- [Work request]:
Within the data, how many lines hold the word "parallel"? Answer with nothing but the number.

- [Given records]:

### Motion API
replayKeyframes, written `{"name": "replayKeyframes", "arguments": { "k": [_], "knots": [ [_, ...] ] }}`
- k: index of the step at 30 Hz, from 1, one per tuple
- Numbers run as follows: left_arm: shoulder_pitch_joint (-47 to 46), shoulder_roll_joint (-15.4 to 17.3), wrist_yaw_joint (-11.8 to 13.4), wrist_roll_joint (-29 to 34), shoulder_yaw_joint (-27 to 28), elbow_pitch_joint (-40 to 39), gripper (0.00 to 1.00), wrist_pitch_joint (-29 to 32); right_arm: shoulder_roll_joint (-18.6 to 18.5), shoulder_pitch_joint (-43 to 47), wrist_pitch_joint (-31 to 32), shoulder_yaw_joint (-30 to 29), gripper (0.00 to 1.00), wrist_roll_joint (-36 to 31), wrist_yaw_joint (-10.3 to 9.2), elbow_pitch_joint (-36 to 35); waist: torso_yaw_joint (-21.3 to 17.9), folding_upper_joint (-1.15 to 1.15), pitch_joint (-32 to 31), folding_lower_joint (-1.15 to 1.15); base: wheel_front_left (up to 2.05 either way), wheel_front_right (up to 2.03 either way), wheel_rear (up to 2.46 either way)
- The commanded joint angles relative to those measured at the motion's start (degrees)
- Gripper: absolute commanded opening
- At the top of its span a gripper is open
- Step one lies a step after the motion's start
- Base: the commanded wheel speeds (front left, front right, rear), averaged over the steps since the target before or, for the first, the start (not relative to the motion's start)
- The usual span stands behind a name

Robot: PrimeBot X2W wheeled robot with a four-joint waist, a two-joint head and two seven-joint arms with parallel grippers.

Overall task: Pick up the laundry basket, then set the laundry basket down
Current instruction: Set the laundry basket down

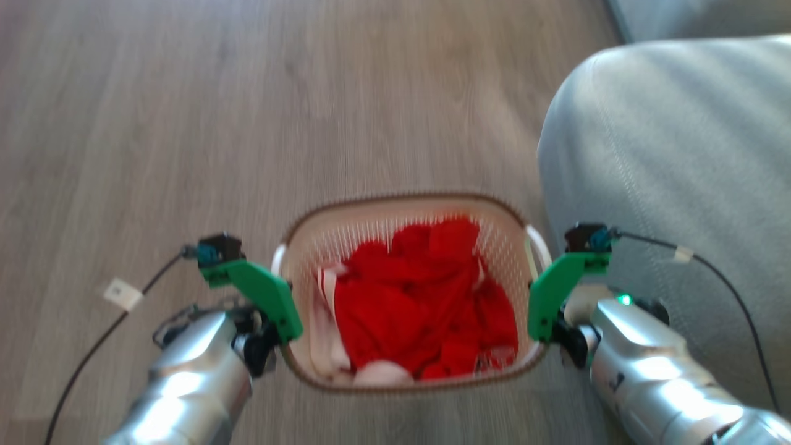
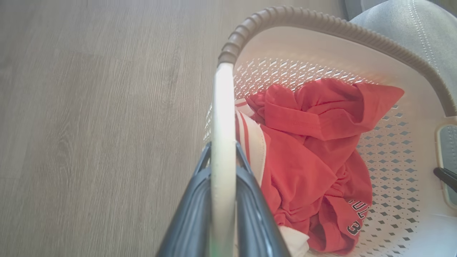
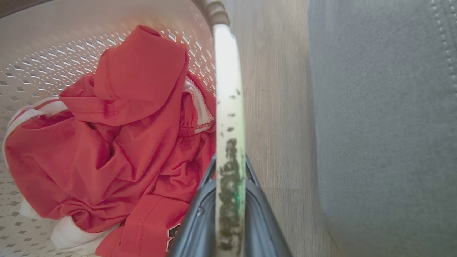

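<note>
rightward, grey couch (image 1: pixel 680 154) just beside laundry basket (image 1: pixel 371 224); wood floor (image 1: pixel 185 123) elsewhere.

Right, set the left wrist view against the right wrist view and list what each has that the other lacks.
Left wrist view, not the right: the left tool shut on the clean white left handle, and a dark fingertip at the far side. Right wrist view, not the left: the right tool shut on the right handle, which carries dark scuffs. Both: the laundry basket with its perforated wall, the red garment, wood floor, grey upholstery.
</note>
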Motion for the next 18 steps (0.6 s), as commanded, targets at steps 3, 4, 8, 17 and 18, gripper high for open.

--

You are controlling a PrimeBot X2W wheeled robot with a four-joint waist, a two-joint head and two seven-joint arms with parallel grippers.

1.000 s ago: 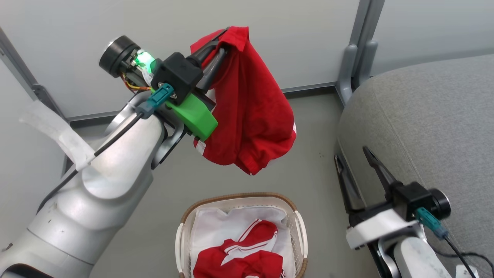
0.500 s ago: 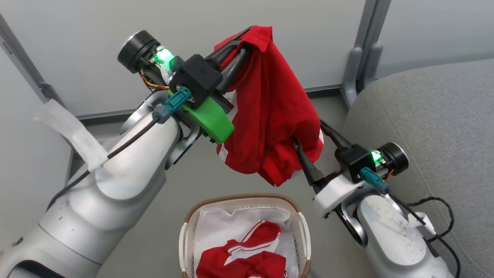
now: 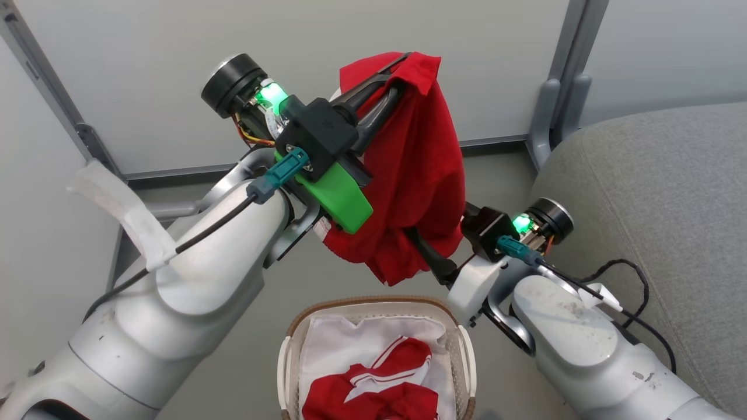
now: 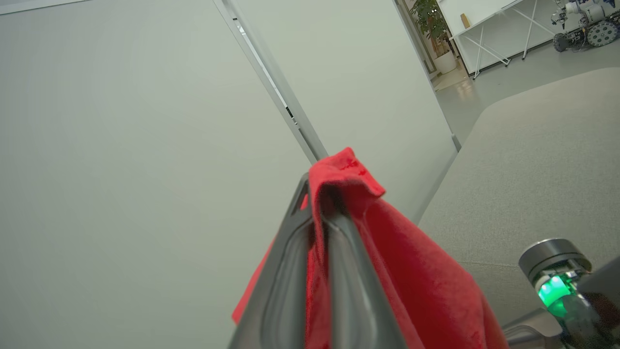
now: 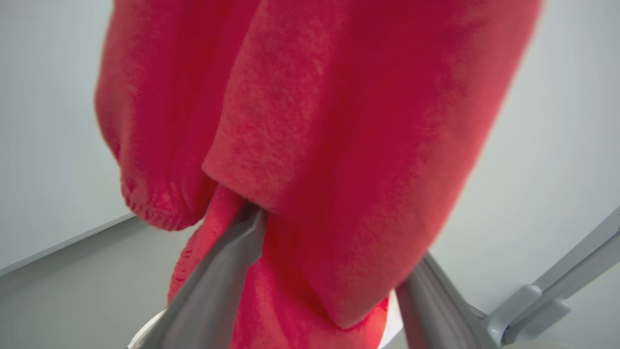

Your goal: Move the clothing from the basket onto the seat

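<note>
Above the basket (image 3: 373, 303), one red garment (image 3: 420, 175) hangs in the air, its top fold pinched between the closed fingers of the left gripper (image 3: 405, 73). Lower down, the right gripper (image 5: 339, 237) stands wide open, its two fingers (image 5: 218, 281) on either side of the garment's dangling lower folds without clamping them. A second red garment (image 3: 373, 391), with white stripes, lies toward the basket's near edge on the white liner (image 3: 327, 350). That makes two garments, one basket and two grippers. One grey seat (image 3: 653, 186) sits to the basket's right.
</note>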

- [Worked solution]:
2